Он был так же рад покинуть родину и таким же бесприютным изгнанником увидел снежные громады Альп над зеленою равниною Ломбардии, как двадцать пять лет назад.

Книга XV

СВЯТЕЙШАЯ ИНКВИЗИЦИЯ

I

Во время первого пребывания в Милане, будучи на службе Моро, Леонардо занимался анатомией вместе с одним еще очень молодым, лет восемнадцати, но уже знаменитым ученым, Марко-Антонио, из древнего рода веронских патрициев делла Торре, у которых любовь к науке была наследственной. Отец Марко-Антонио преподавал медицину в Падуе, братья также были учеными. Сам он с отроческих лет посвятил себя служению науке, подобно тому, как некогда потомки славных родов посвящали себя рыцарскому служению даме сердца и Богу. Ни игры детства, ни страсти юности не отвлекали его от этого строгого служения. Он полюбил девушку; но, решив, что нельзя служить двум госпожам – любви и науке, – покинул невесту и окончательно отрекся от мира. Еще в детстве расстроил он свое здоровье чрезмерными занятиями. Худое, бледное, точно у сурового подвижника, но все еще прекрасное лицо его напоминало лицо Рафаэля, только с выражением более глубокой мысли и грусти.

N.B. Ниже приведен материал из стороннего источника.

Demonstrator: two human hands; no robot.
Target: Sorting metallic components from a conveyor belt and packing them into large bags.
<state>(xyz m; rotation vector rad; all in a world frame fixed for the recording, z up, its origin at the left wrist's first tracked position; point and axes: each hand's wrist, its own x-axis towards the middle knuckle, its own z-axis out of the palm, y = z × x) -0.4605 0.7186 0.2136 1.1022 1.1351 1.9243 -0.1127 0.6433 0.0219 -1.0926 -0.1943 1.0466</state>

Когда он был отроком, два знаменитых университета Северной Италии, Падуанский и Павийский, спорили из-за него. Когда же Леонардо вернулся в Милан, двадцатилетний Марко-Антонио считался одним из первых ученых Европы.

Стремления в науке были у них, по-видимому, общие: оба заменяли схоластическую анатомию средневековых арабских толкователей Гиппократа и Галена опытом и наблюдением над природою, исследованием строения живого тела; но под внешним сходством скрывалось и глубокое различие.

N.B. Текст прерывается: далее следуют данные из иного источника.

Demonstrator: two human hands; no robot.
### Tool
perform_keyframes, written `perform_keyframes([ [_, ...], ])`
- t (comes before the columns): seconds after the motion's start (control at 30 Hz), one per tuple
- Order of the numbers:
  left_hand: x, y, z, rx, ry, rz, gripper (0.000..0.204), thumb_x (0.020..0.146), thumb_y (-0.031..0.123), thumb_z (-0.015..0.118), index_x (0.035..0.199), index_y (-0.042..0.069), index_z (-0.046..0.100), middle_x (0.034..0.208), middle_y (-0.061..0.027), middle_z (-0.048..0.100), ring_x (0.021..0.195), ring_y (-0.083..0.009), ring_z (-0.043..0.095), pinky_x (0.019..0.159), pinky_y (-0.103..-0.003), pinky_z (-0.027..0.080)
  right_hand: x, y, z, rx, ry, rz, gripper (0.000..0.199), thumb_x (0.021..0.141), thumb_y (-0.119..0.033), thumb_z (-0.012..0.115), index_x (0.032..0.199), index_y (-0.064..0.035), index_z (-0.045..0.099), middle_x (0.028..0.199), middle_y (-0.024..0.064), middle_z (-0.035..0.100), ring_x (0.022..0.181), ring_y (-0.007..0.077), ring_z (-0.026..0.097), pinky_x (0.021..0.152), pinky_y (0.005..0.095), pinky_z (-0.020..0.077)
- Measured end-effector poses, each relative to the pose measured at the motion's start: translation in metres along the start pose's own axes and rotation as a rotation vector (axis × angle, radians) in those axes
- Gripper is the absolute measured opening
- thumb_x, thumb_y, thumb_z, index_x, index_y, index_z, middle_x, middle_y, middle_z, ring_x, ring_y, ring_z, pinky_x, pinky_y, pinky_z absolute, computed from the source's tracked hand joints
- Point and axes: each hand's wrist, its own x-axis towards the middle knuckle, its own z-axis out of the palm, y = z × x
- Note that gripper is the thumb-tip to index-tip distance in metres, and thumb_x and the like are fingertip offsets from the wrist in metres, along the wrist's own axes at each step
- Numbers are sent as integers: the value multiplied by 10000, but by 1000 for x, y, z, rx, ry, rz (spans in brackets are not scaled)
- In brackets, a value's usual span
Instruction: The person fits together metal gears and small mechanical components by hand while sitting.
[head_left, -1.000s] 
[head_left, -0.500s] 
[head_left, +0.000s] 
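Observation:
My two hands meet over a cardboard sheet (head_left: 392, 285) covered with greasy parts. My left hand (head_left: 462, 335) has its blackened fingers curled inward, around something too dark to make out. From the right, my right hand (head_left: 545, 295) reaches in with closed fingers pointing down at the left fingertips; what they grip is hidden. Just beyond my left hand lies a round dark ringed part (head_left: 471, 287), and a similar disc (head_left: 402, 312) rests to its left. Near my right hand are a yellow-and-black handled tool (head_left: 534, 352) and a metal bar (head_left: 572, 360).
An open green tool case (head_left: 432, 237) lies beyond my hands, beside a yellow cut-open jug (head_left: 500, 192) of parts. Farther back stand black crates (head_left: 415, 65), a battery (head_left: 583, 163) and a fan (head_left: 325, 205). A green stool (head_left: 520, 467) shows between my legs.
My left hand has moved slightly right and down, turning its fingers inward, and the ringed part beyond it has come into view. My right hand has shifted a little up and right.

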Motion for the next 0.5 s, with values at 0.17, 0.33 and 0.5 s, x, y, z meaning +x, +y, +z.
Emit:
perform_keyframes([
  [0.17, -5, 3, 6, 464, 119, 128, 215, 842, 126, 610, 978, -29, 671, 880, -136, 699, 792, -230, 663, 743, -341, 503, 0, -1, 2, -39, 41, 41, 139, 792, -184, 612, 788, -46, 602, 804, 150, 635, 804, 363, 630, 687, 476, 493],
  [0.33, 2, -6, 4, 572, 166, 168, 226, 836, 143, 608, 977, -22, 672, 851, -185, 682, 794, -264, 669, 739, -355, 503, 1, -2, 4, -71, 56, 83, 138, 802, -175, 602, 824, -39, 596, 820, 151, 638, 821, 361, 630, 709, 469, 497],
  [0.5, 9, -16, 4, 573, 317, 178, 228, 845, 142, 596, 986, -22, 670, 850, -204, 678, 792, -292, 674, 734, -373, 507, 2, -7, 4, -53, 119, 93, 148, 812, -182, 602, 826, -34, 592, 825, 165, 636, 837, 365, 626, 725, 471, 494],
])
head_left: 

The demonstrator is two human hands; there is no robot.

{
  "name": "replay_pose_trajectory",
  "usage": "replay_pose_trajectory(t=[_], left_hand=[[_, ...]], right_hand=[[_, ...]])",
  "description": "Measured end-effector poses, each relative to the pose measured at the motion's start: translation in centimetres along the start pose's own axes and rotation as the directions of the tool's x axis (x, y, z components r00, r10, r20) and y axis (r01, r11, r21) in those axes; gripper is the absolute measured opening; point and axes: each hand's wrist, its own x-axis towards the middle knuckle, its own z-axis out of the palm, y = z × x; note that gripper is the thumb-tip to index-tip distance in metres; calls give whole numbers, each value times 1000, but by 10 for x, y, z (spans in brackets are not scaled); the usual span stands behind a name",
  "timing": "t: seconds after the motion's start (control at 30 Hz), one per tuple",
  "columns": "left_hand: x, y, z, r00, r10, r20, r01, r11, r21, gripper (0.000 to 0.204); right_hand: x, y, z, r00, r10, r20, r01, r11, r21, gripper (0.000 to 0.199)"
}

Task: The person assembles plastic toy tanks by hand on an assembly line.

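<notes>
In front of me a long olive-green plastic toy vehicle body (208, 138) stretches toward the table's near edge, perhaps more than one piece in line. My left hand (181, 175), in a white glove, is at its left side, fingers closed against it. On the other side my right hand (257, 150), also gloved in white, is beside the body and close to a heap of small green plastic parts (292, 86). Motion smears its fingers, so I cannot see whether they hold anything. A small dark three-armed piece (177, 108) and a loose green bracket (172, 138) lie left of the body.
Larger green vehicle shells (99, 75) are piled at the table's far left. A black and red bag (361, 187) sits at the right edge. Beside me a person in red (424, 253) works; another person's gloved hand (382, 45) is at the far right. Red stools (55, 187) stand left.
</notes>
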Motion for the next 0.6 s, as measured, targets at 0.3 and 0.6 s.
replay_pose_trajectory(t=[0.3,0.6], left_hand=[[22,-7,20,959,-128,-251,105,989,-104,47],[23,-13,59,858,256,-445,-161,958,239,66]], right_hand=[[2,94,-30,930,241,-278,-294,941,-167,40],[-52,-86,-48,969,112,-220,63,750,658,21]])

На последних пределах знания художник чувствовал тайну, которая сквозь все явления мира притягивала его к себе, как магнит и сквозь ткань притягивает железо. Описывая мускулы плеча, он говорил: «Эти мускулы концами тонких нитей прикреплены только к внешнему краю вместилищ своих: Великий Мастер устроил так, дабы имели они возможность свободно расширяться и суживаться, удлиняться и сокращаться, смотря по нужде». В примечаниях к рисунку, изображавшему связки бедренных мускулов, он писал: «Рассмотри эти прекрасные мускулы – a, b, c, d и e , и если кажется тебе, что их много, попробуй – убавь, если мало – прибавь, а достаточно – воздай хвалу первому Строителю столь дивной машины». Так, последнею целью всякого знания было для него великое удивление перед Непознаваемым, перед Божественной Необходимостью – волей Первого Двигателя в механике, Первого Строителя в анатомии.